I rischi di una burocrazia con troppo potere

Se la burocrazia sostituisce la politica

La pubblicazione di uno stralcio del nostro libro, I signori del tempo perso (Longanesi), in cui si descrivono le strategie utilizzate dagli alti funzionari del ministero dello Sviluppo economico per far fallire nel 2012 il “rapporto Giavazzi”, ha aperto un bel dibattito tra i lettori di staging.lavoce.info sul ruolo della burocrazia come freno allo sviluppo dell’Italia. Volentieri rispondiamo ad alcuni commenti pubblicati in questi giorni.
Diversi lettori (Maurizio Staffa, Costanza Pera, Paolo Bianco, Giovanni) ci contestano di essere troppo teneri con la politica, mentre invece esclusivamente da essa dipendono le scelte su dove e come effettuare i tagli e su quali riforme portare avanti e quali bloccare. Noi invece sosteniamo, e nel libro riportiamo numerosi esempi, che in Italia i rapporti di forza si sono ormai rovesciati e che nessuna vera riforma è possibile se la politica non è in grado di portare dalla sua parte la burocrazia (come scrive Sante Perticaro nel suo commento). Non a caso raccontiamo come l’imperatore del Giappone, alla fine dell’Ottocento, riuscì a disinnescare la minaccia rappresentata da una casta potente come quella dei samurai, che si opponeva alle riforme per modernizzare il paese.
I governi che finora hanno cercato di riformare la pubblica amministrazione, indipendentemente dal loro colore politico, lo hanno invece fatto con la triade “più leggi, più Stato, più repressione”. E hanno fallito. La soluzione che proponiamo è molto diversa: “Più liberalizzazioni, più concorrenza, meno leggi e regole”.
Lorenzo lega poi l’opposizione della burocrazia alle riforme di Matteo Renzi con l’esito del referendum che ha portato alla caduta del suo governo. Già da sindaco di Firenze, Renzi aveva capito la minaccia che una burocrazia forte può rappresentare per la politica e, arrivato a Palazzo Chigi, individuò i primi nemici da combattere proprio nei magistrati del Tar e del Consiglio di Stato alla guida di gabinetti ministeriali e uffici legislativi. Mal gliene incolse perché, a ridosso della consultazione referendaria, la giustizia amministrativa gli ha presentato il conto smontandogli prima la riforma Madia sulla pubblica amministrazione e poi quella, attesa da anni, che imponeva alle banche popolari di trasformarsi in società per azioni. Perché Matteo Renzi ha perso la battaglia con la burocrazia? Innanzitutto perché ne ha sottovalutato il potere: non si può varare una nuova norma contro il Consiglio di Stato ed evidentemente contro la Corte costituzionale. E se si cerca di farlo, le norme varate devono essere inattaccabili.
Luigi Rossetti ha ragione quando afferma che si deve quindi “lavorare sullo snellimento della regolazione piuttosto che sull’ingorgo di procedure e oneri in capo all’utente/impresa”. Sono infatti le regole a rendere necessaria una burocrazia. Il guaio è che i burocrati non sono soggetti passivi, che si limitano a svolgere diligentemente il compito cui sono preposti. Sono individui e istituzioni che fanno i loro interessi e, come tutti, vogliono difendere a ogni costo i loro privilegi.
Detto questo, bisogna quindi fare attenzione. In tempi in cui ci si illude di poter risolvere i mali dell’Italia cacciando la cattiva politica e mettendo in pensione i politici, non ci si rende conto di quali rischi si corrano. Esiste infatti un potere che è più forte della politica, quello della burocrazia, che, inevitabilmente, finisce per prenderne il posto.
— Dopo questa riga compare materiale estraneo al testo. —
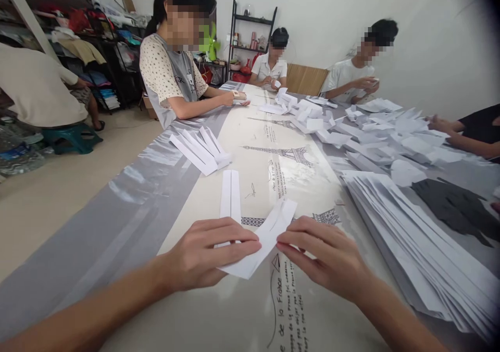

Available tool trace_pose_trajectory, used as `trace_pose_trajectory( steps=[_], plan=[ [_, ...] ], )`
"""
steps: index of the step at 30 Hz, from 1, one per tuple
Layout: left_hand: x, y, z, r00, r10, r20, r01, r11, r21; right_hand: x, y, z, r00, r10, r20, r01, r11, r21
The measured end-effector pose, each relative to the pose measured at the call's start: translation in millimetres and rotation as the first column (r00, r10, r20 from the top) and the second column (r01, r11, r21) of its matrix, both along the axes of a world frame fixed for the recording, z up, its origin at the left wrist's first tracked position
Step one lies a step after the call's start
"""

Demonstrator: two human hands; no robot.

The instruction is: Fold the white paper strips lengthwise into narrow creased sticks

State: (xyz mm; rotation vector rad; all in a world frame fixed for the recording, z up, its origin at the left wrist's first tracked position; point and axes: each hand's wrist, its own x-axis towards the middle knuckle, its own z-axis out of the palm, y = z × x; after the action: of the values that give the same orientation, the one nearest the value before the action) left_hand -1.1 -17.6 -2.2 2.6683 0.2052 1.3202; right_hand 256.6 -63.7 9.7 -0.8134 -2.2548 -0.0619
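Observation:
A white paper strip (269,230) with a crease along it lies slanted between my two hands, just above the table. My left hand (213,248) pinches its left edge between thumb and fingers. On the opposite edge, my right hand (318,253) grips the strip with thumb and fingertips pressed together. Just beyond my left hand a folded paper strip (230,196) with a line down its middle rests on the table, partly hidden by that hand. Farther off sits a small group of folded strips (201,149).
A tablecloth (250,321) printed with Eiffel towers covers the table. To the right lie a stack of long paper sheets (406,248), a dark cloth-like piece (455,206) and a heap of folded papers (375,133). Several people sit around the table; a green stool (72,136) stands left.

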Motion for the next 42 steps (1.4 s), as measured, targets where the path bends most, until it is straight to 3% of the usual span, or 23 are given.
trace_pose_trajectory(
  steps=[3,5,8,10,12,15,17,19,22,25,29,31,36,38,42],
  plan=[
    [0.2,-0.7,1.8,0.995,0.034,0.097,-0.016,0.982,-0.189,6.4,4.1,-1.0,0.999,-0.01,-0.051,0.005,0.996,-0.091],
    [1.6,-1.9,2.3,0.986,0.1,0.133,-0.043,0.924,-0.38,4.0,2.1,-0.5,0.996,-0.007,-0.087,-0.007,0.986,-0.167],
    [6.5,-5.2,0.9,0.981,0.132,0.142,0.002,0.726,-0.687,-8.4,-5.3,1.8,0.982,0.008,-0.188,-0.058,0.963,-0.264],
    [10.2,-7.3,-1.1,0.984,0.101,0.146,0.058,0.594,-0.803,-17.4,-9.5,2.5,0.968,0.006,-0.25,-0.086,0.947,-0.31],
    [12.4,-7.4,-3.4,0.98,0.14,0.14,0.052,0.497,-0.866,-22.2,-10.8,1.7,0.961,-0.017,-0.277,-0.088,0.928,-0.363],
    [11.3,-2.5,-6.4,0.945,0.303,0.124,0.001,0.376,-0.927,-20.1,-7.8,-1.3,0.959,-0.065,-0.275,-0.067,0.892,-0.446],
    [9.8,2.3,-7.2,0.921,0.357,0.156,0.035,0.323,-0.946,-16.8,-5.4,-2.8,0.959,-0.093,-0.267,-0.047,0.88,-0.473],
    [10.2,4.7,-6.9,0.92,0.336,0.203,0.102,0.295,-0.95,-16.0,-4.6,-3.4,0.956,-0.106,-0.272,-0.037,0.88,-0.473],
    [14.6,0.9,-5.5,0.963,0.206,0.174,0.128,0.219,-0.967,-20.1,-6.8,-3.5,0.949,-0.106,-0.298,-0.052,0.877,-0.477],
    [17.3,-4.7,-5.4,0.978,0.154,0.142,0.109,0.201,-0.974,-23.4,-8.9,-3.9,0.942,-0.127,-0.31,-0.056,0.853,-0.519],
    [12.0,-0.1,-8.7,0.93,0.317,0.184,0.108,0.244,-0.964,-21.8,-8.2,-2.6,0.942,-0.146,-0.303,-0.038,0.849,-0.527],
    [9.5,3.5,-9.0,0.918,0.344,0.195,0.114,0.242,-0.964,-21.3,-7.7,-1.1,0.938,-0.156,-0.308,-0.027,0.856,-0.517],
    [13.1,-2.2,0.5,0.98,0.064,0.186,0.174,0.168,-0.97,-23.0,-7.8,-0.3,0.911,-0.161,-0.379,-0.084,0.828,-0.554],
    [13.8,-4.9,3.5,0.984,0.021,0.176,0.169,0.17,-0.971,-22.5,-6.8,-1.8,0.906,-0.158,-0.393,-0.122,0.791,-0.599],
    [8.1,2.7,-2.0,0.971,0.174,0.161,0.122,0.214,-0.969,-19.3,-2.4,-4.9,0.909,-0.171,-0.379,-0.132,0.747,-0.652]
  ],
)
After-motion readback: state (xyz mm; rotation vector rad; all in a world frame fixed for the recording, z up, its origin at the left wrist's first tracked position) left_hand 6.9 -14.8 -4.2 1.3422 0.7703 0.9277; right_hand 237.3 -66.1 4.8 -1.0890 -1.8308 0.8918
La differenza è che il politico si può mandare a casa con le elezioni, il burocrate no.
Bisogna allora fare attenzione a voler smontare la politica senza chiedersi cosa verrà dopo. Nel libro proponiamo tre possibili vie d’uscita per limitare potere e privilegi dei burocrati, riflettendo anche se non sia il caso di riproporre il sistema che esisteva in Italia fino a vent’anni fa, in cui la responsabilità delle decisioni amministrative era in capo alla politica anziché alla burocrazia. Con tutti i rischi che ciò comporta, ma che potrebbero essere inferiori a quelli provocati da una cattiva amministrazione: immobilismo e altrettanta corruzione.

Il Punto

Scompaiono i voucher, utili per compensare attività occasionali senza pesi burocratici. Al picco del loro uso, rappresentavano circa lo 0,3 per cento delle ore di lavoro totali. Ma poi la Cgil ne ha fatto una battaglia di bandiera e nessun politico li ha difesi. Ora, almeno, si torni a rafforzare il lavoro a chiamata.
Con il rialzo dei tassi, la Federal reserve trasmette un messaggio di normalizzazione. Del resto i dati dell’economia Usa sono tutti positivi. E l’aumento del greggio e i salari in crescita hanno fatto tornare l’inflazione a quel 2 per cento che per la Fed è una scelta, per la Bce un assurdo vincolo statutario.
Il vero punto critico della riforma della Buona scuola si chiama “valutazione”. Studenti giudicati in modo non omogeneo e ostacoli allo svolgimento delle prove Invalsi. Insegnanti valutati da comitati con metodi discrezionali. Presidi a giudizio dai loro pari a loro volta soggetti a valutazione. Si può fare molto meglio.
Se la Corte costituzionale dice no a misure di taglio delle pensioni più alte, perché non usare lo strumento fiscale? Una “pension tax” divisa in due: solite aliquote Irpef  sulla parte di trattamento accumulato con la capitalizzazione dei contributi e, invece, aliquote più salate e progressive sulla parte “regalata”. Dove è alto il rischio di obiezioni della Consulta è sul progetto di modulare le aliquote Irpef in funzione dell’età anagrafica. Certo, l’Italia non è un paese per giovani. Ma se il reddito di un giovane è pari a quello di un contribuente maturo, perché dovrebbe pagare meno?
I dati dicono che molte Pmi sono ripartite. I casi di successo riguardano tutti i settori, tranne l’energia ma incluse le costruzioni (già in crisi profonda). Crescita dei ricavi e del valore aggiunto, con margini più elevati. Tutto bene? No. Malgrado il calo del costo del lavoro la produttività è sempre troppo bassa.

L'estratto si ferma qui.